The show attempts to address race through Belly’s brother Steven (played by Japanese/white actor Sean Kaufman). When he dates Shayla, a rich Asian socialite (Korean/Canadian actress Minnie Mills), Steven must work at the country club to afford to escort her to the ball and support her lifestyle, swallowing the white members’ racist remarks. The show sprinkles in a handful of references to the Conklins’ background, such as Belly teasing Jeremiah for never taking off his shoes in the house and Laurel asking Cam if he’s had Korean birthday soup before, but Asianness is treated as a window dressing in a white fantasy.
Interior Chinatown
The Asian-led Hulu adaptation of Charles Yu’s novel, which uses the screenplay format to tell Willis Wu’s (Chinese Jimmy O’Yang) story, aka “Generic Asian Man,” trapped inside the metafictional police procedural Black and White as “Background Oriental Male” and longs for the opportunity to play “Kung Fu Guy.” While investigating the disappearance of his brother, Willis uncovers the fictionalization of Chinatown. The mixed Asian detective Lana, played by Chinese/white actress Chloe Bennet, who famously masked her own Asianness in Hollywood by changing her surname arouses suspicion until she gains Willis’s trust. Lana discovers that “people are being killed and somehow recycled,” a stark parallel for how Asian characters and tropes are recycled on television. When Lana explains this to Uncle Wong, Willis’s boss, Interior Chinatown calls out Lana’s inauthentic identity when Wong retorts: “You’re an outsider. They’ll never talk to you. I know you can’t understand this. Look at you, this would never happen to you out there. ” He shifts to Cantonese to state what he means: “You’re mixed,” before reiterating in English, “You will never completely understand,”
It was a cheap shot that made me recoil. Although Interior Chinatown inches closer to exploring the resentment monoracial Asians feel toward mixed Asians as “imposters”, seeing such a brief, harsh indictment delivered entirely from a monoracial Asian lens saddened me.

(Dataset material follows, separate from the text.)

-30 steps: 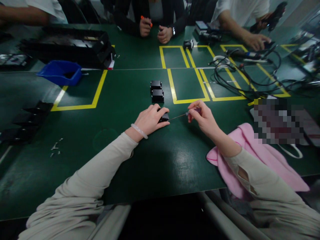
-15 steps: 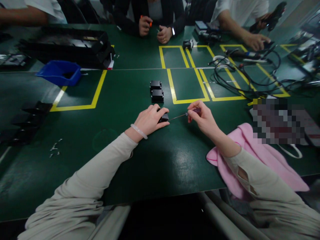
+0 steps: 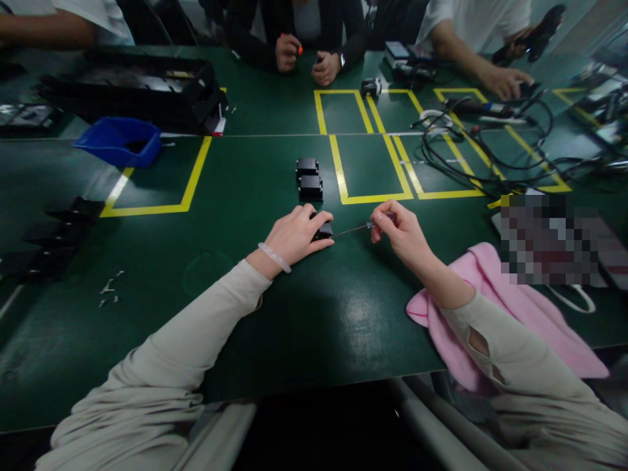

When compared to monoracial Asian depictions on television such as The Copenhagen Project, Butterfly, Fresh Off the Boat, and Kim’s Convenience, the implication is mixed Asian people don’t relate to their Asianness.
Granted there are exceptions, such as PEN15 (2019)’s Maya Erskine thoughtfully represents her mixed Japanese/white adolescence, Disney’s Big Hero 6 develops a hybridized “San Fransokyo” (a blend of San Francisco and Tokyo), and its first explicitly biracial lead character, mixed Japanese/white Hiro Hamada. Still, I yearn for adult representation in American popular culture that fully depicts the Asian/white. I long for a writing team that includes mixed Asian/white writers who have lived and studied these forces, so that we can move beyond the current limitations of exploiting our ambiguity as nothing more than an Asian-tinged face.